What you need to do — List all lines of the data that include the string "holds".

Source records
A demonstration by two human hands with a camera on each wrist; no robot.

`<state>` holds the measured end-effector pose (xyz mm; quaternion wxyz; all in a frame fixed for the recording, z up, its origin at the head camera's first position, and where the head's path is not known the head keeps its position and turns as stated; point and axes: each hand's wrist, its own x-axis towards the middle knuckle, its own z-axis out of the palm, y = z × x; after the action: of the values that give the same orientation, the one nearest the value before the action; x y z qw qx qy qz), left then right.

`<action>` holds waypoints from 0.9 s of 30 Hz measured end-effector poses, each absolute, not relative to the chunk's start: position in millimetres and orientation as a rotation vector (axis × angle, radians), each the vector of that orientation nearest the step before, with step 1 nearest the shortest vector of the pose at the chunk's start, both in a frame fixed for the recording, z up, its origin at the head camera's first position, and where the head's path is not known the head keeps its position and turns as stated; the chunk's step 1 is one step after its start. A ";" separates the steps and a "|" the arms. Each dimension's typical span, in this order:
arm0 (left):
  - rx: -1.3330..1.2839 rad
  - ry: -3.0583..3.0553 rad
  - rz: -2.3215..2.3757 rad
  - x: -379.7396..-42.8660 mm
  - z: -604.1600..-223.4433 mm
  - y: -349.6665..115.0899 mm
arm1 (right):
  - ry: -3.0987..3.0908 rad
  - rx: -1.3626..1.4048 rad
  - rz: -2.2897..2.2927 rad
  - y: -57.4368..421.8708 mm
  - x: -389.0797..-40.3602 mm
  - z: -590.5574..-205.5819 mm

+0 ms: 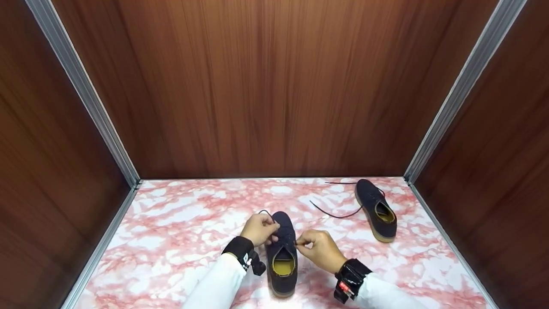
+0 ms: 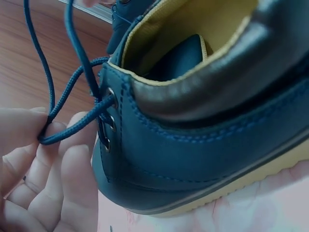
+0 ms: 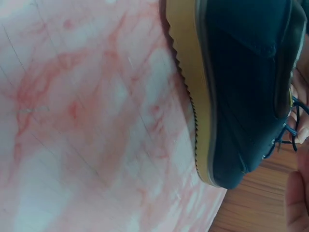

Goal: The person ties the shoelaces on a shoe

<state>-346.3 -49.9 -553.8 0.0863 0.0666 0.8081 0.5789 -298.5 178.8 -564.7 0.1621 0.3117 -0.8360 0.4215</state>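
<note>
A dark navy lace-up shoe [image 1: 283, 283] with a yellow lining stands on the pink-and-white marbled surface, toe pointing away from me. At its left side, my left hand [image 1: 259, 229] pinches the blue shoelace [image 2: 79, 126] between thumb and finger, and the left wrist view shows the lace looped near the metal eyelets [image 2: 112, 122]. My right hand [image 1: 319, 249] is at the shoe's right side, thumb and forefinger together on a lace strand. In the right wrist view only the edge of the right-hand fingers [image 3: 295, 198] shows, beside the shoe's tan sole [image 3: 193, 72].
A second navy shoe [image 1: 377, 214] stands at the back right, its loose lace [image 1: 336, 216] trailing left over the marbled surface [image 1: 180, 257]. Brown wood-grain panels [image 1: 274, 86] with metal corner posts [image 1: 463, 90] enclose the back and both sides.
</note>
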 end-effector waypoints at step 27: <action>0.387 2.370 1.750 -340.7 -560.9 -52.3 | -2.771 0.938 1.530 194.6 -299.4 -564.2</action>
<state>-340.7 -52.3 -560.9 0.0852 0.1299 0.7946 0.5869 -299.4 194.6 -564.2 -0.0800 0.2833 -0.8366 0.4621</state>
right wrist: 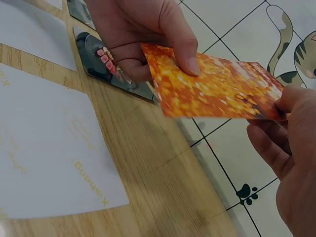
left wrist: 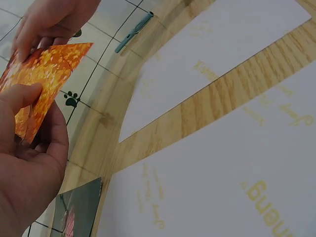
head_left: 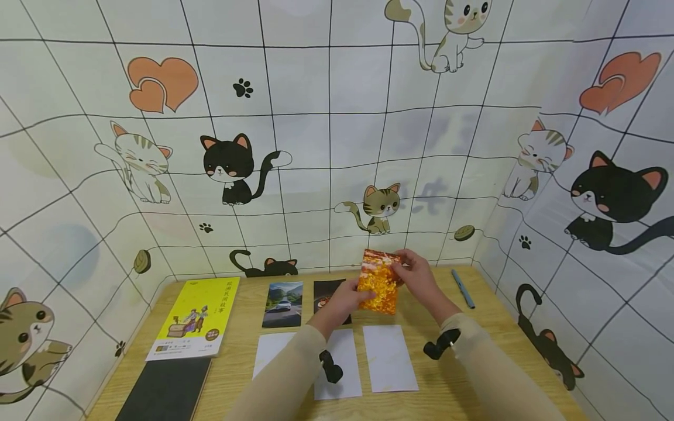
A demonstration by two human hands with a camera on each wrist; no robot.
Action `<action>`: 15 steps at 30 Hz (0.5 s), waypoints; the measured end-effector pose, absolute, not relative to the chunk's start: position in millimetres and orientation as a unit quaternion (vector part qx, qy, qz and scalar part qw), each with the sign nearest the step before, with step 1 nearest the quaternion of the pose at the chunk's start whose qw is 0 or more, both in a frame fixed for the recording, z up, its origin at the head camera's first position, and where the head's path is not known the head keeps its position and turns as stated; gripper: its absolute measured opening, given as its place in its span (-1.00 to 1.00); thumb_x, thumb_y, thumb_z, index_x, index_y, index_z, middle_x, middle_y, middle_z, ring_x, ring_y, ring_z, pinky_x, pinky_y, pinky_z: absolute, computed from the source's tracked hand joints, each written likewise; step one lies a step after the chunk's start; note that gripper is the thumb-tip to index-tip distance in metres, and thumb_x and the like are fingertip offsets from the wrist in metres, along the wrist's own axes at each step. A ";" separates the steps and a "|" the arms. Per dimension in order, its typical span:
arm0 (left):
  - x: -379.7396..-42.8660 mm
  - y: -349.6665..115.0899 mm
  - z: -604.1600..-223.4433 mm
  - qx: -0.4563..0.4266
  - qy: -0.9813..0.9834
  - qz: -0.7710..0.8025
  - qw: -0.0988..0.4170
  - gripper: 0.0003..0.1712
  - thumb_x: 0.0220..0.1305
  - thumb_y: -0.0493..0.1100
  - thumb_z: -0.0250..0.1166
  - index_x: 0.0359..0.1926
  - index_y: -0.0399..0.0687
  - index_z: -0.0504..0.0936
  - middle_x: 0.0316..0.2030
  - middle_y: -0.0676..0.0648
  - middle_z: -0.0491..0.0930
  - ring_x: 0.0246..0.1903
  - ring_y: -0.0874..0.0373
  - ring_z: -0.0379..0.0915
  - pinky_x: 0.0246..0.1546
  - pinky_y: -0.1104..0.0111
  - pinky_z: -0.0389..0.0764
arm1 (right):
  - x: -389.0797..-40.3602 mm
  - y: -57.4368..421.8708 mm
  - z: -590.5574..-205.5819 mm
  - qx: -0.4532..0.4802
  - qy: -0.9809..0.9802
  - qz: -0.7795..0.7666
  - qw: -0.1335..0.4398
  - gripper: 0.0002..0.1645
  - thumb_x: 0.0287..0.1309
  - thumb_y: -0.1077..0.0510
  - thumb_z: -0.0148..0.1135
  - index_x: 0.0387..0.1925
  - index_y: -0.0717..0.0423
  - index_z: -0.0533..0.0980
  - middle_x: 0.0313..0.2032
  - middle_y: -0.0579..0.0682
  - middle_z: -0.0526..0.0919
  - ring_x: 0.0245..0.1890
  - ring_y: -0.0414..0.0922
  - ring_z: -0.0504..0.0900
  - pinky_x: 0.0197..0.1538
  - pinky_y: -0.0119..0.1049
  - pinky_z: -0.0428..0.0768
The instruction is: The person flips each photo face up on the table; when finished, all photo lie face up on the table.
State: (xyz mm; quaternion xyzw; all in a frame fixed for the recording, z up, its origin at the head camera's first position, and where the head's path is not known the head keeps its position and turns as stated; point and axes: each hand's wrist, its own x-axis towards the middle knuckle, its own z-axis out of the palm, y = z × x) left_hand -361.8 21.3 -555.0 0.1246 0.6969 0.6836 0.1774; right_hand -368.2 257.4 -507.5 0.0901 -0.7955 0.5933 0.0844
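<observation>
A glossy photo print (head_left: 379,283) of orange and gold leaves is held up off the table, tilted, between both hands. My left hand (head_left: 343,303) pinches its lower left side, thumb on the printed face. From the upper right edge, my right hand (head_left: 418,279) pinches the same print, also clear in the right wrist view as a leaf-covered card (right wrist: 212,91). Behind the left hand lies a dark photo (head_left: 327,290), partly hidden. A photo of a car on a road (head_left: 283,304) lies left of it. Three white cards (head_left: 391,359) with faint yellow lettering lie nearer me.
A yellow book (head_left: 197,310) overlaps a black notebook (head_left: 164,389) at the table's left. Towards the right back lies a blue-green pen (head_left: 463,289). White cloth walls (head_left: 300,140) with cat drawings enclose the wooden table (head_left: 447,386). The left forearm covers part of the cards.
</observation>
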 end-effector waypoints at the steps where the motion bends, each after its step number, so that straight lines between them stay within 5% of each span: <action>1: -363.2 19.7 -556.0 0.118 0.692 0.690 0.177 -0.46 0.49 -0.09 0.50 0.38 -0.16 0.65 0.05 -0.10 0.77 -0.03 0.06 0.72 0.11 0.11 0.73 | -366.8 259.5 -507.7 0.093 -0.795 0.594 0.080 -0.63 0.62 0.23 0.29 0.30 0.30 0.56 0.07 0.34 0.72 -0.36 -0.06 0.80 -0.28 -0.03 0.81; 4: -368.8 13.4 -558.8 0.099 0.674 0.711 0.175 -0.41 0.48 -0.09 0.52 0.41 -0.18 0.63 0.10 -0.13 0.74 0.02 0.03 0.72 0.18 0.07 0.73 | -362.2 266.2 -510.9 0.100 -0.797 0.592 0.067 -0.61 0.60 0.24 0.31 0.31 0.33 0.54 0.16 0.37 0.71 -0.37 0.02 0.81 -0.23 0.13 0.81; 9: -375.2 2.4 -555.7 0.063 0.658 0.737 0.145 -0.37 0.46 -0.03 0.55 0.40 -0.20 0.62 0.14 -0.15 0.72 0.07 -0.03 0.72 0.26 -0.01 0.68 | -352.3 269.8 -523.2 0.109 -0.785 0.609 0.038 -0.64 0.56 0.22 0.38 0.20 0.37 0.56 -0.05 0.29 0.79 -0.30 0.18 0.84 -0.12 0.16 0.81; 15: -377.6 -2.8 -542.9 0.007 0.685 0.719 0.121 -0.23 0.37 0.22 0.58 0.44 -0.04 0.65 0.24 -0.15 0.72 0.25 -0.19 0.62 0.22 -0.47 0.46 | -337.1 258.1 -538.8 0.099 -0.759 0.644 0.010 -0.64 0.55 0.21 0.40 0.15 0.42 0.60 -0.14 0.26 0.82 -0.19 0.20 0.87 -0.02 0.13 0.81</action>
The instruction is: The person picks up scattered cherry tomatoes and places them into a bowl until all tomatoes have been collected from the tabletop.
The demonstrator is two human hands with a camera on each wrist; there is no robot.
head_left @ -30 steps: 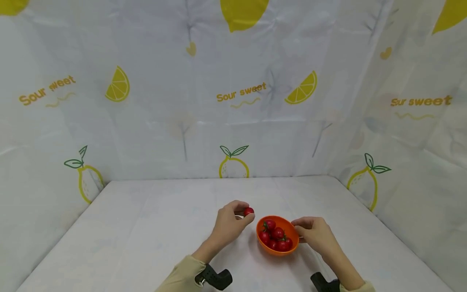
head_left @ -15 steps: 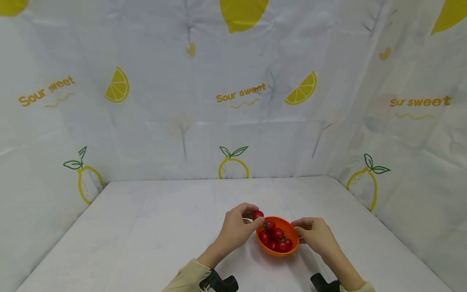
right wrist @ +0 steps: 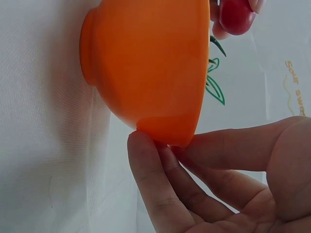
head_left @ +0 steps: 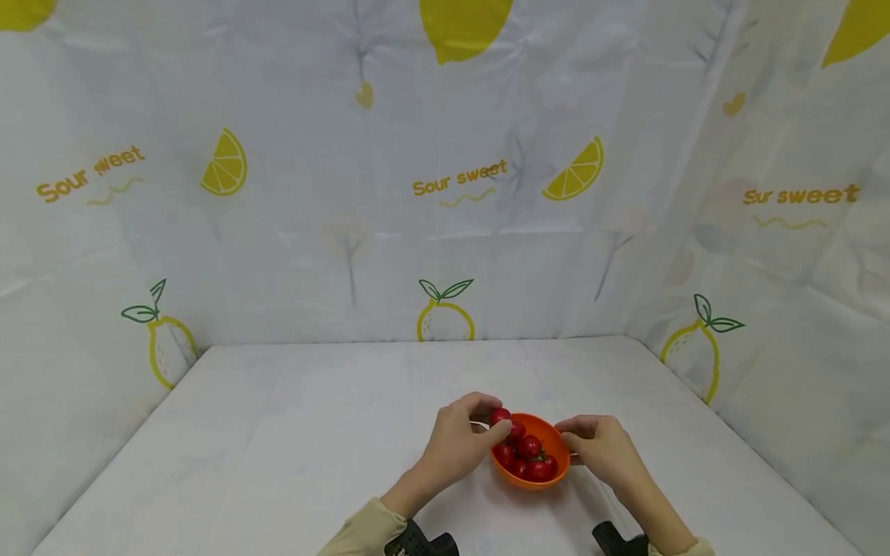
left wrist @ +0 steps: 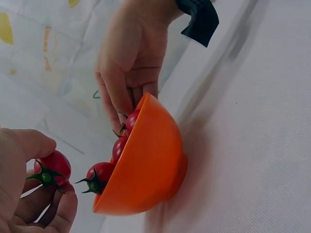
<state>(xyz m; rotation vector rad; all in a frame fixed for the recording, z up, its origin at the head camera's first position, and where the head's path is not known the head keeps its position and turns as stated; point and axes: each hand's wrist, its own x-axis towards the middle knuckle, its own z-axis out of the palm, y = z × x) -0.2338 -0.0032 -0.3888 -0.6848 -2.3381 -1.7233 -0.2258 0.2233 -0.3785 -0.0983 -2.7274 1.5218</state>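
Observation:
A red cherry tomato (left wrist: 56, 165) with a green stem end is pinched between the thumb and fingers of my left hand (head_left: 459, 438), over the left rim of an orange bowl (head_left: 531, 485). Inside the bowl lie several more cherry tomatoes (head_left: 530, 446), some with green calyxes. My right hand (head_left: 605, 448) pinches the bowl's right rim. Seen from the right wrist, its thumb lies at the rim and its fingers (right wrist: 150, 170) touch the outer wall. The bowl stands upright on its foot.
The bowl rests on a white cloth-covered table (head_left: 278, 440). Behind and at both sides hang white sheets (head_left: 306, 193) printed with lemons and lettering. A black strap with a camera mount (head_left: 420, 540) sits on each wrist.
My left hand has moved right and slightly toward me, carrying the cherry tomato from beside the bowl to over its left rim. The right hand and bowl have stayed in place.

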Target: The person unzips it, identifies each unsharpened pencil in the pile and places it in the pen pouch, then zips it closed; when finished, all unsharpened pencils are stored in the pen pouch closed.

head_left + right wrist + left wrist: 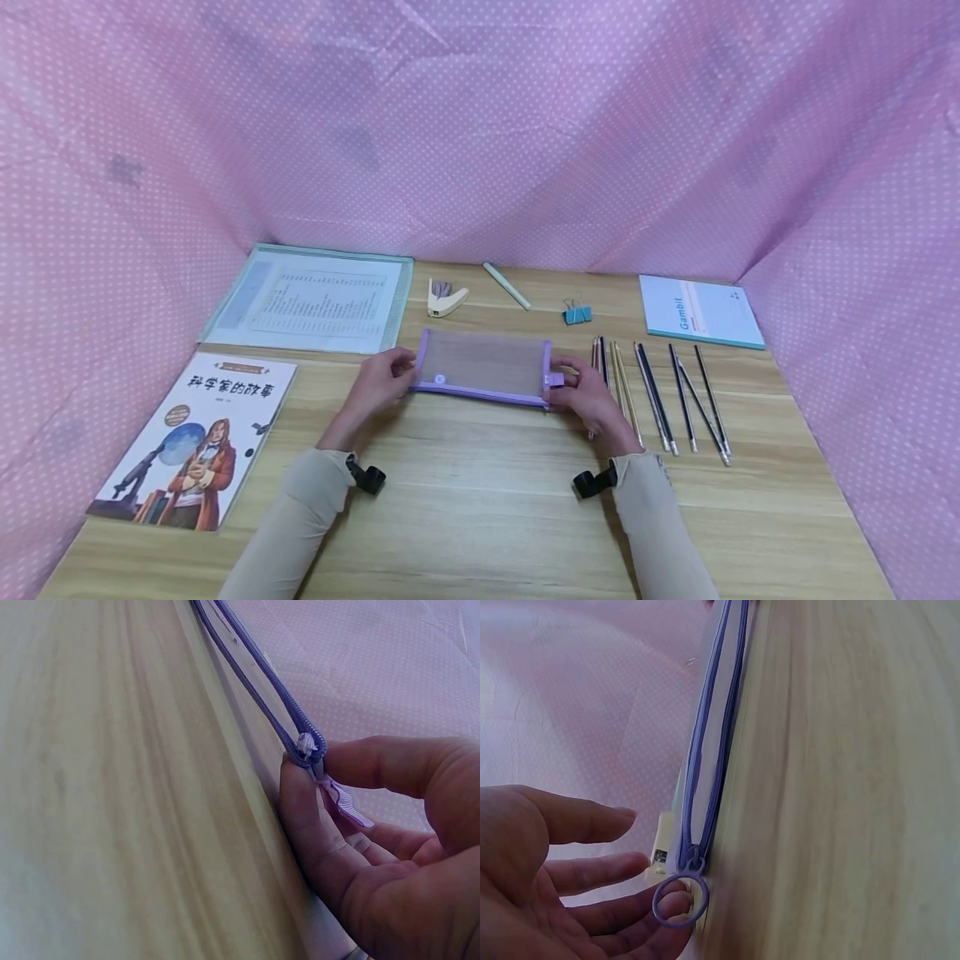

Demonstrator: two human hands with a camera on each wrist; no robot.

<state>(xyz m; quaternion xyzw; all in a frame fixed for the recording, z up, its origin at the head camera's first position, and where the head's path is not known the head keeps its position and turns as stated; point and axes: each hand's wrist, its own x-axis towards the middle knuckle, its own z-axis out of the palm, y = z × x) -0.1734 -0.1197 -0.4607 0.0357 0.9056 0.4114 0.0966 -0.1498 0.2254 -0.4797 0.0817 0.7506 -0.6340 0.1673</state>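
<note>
A purple-edged, see-through zip pencil pouch (483, 360) is held between the two hands, its zipper edge facing the body. Along that edge the zipper stands parted, with the slider (695, 859) and its ring pull at the left end. My left hand (382, 379) is at that end, fingertips behind the ring and thumb apart from the pouch. With thumb and finger, my right hand (588, 393) pinches the opposite end, beside a small purple fabric tab (346, 806). Several pencils (651, 387) lie just right of the right hand.
Behind the pouch are a cream stapler (447, 305), a pale green pen (507, 286) and a teal binder clip (577, 315). A document folder (326, 296) and an illustrated book (202, 442) lie left, a notebook (701, 312) back right. Pink dotted cloth (480, 133) encloses the table.
</note>
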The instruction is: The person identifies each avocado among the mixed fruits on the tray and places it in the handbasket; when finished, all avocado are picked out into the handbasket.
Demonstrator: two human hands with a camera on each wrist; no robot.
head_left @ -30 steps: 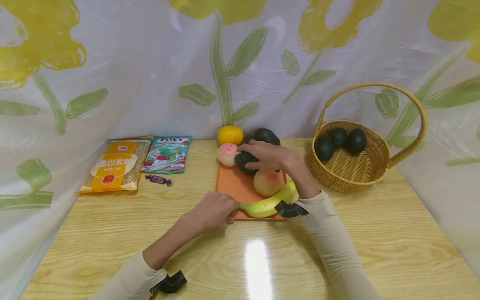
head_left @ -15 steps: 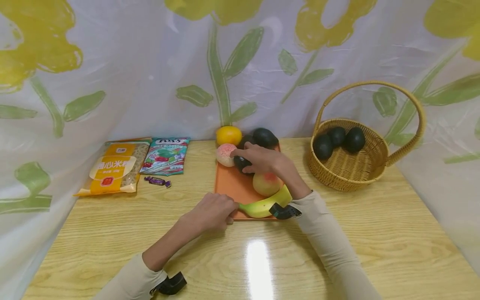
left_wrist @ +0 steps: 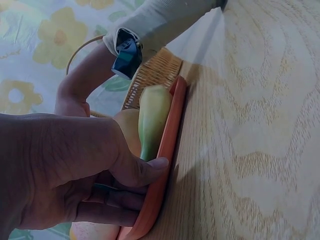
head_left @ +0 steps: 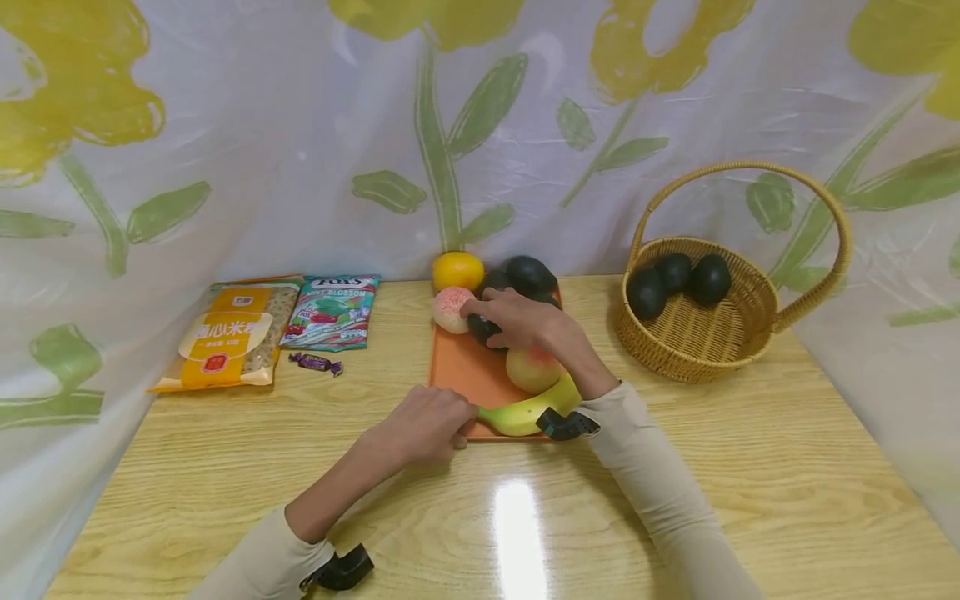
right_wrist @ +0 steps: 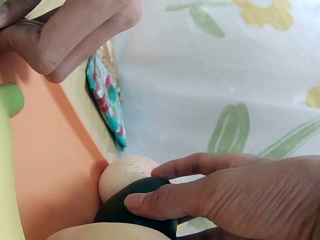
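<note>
Gripping a dark oval fruit (right_wrist: 120, 204) over the orange tray (head_left: 472, 372), the right hand (head_left: 525, 318) is bent down from the wrist. The fruit is clasped between thumb and fingers, which are spread only about as wide as the fruit itself; the lower fingers are partly hidden. Whether its underside is touched by the tray cannot be told.

Tray's near left corner is held by the left hand (head_left: 423, 423): thumb laid against the outside of the rim, fingers bent over the inner side, the rim pinched between.

Gripped fruit is flanked at its left by a pale pink-speckled peach (head_left: 453, 310). A yellow-red peach (head_left: 531, 371) is seen nearer the front; a banana (head_left: 517, 417) is laid along the near edge, stem pointed at the left hand. At the back, a yellow-orange fruit (head_left: 458, 272) is placed left and further dark fruits (head_left: 531, 273) right.

To the right, a wicker basket (head_left: 675, 360) is stood upright, three dark fruits (head_left: 708, 280) grouped inside. To the left, a yellow packet (head_left: 228, 333), a teal sweets bag (head_left: 332, 312) and a purple-wrapped sweet (head_left: 316, 363) are laid out.
</note>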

Task response —
`<state>` holds the measured end-effector pose (xyz mm; quaternion wxyz; all in a frame fixed for the recording, z up, its origin at the head camera's first position, and where the head's path is not known the head keeps its position and turns as stated; point and axes: each hand's wrist, its own x-axis towards the middle knuckle, its own z-axis out of the palm, y = z × x; after the action: of the values that give the same orientation, the one nearest the value before the action; x y z qw qx qy qz), left then right.
`<action>` holds waypoints from 0.9 s of 30 Hz measured end-effector poses, each absolute, not relative to the chunk's start: position in millimetres and orientation as a rotation vector (axis × angle, radians), each the vector of that orientation nearest the step before, with step 1 nearest the shortest vector of the pose at the chunk's start, both in a frame fixed for the recording, z up, its origin at the head camera's first position, and where the head's path is not known the head keeps its position and turns as stated; the chunk's step 1 is one step after its start. A ";" separates the steps and a "|" the arms. Each dimension's typical span, in this order:

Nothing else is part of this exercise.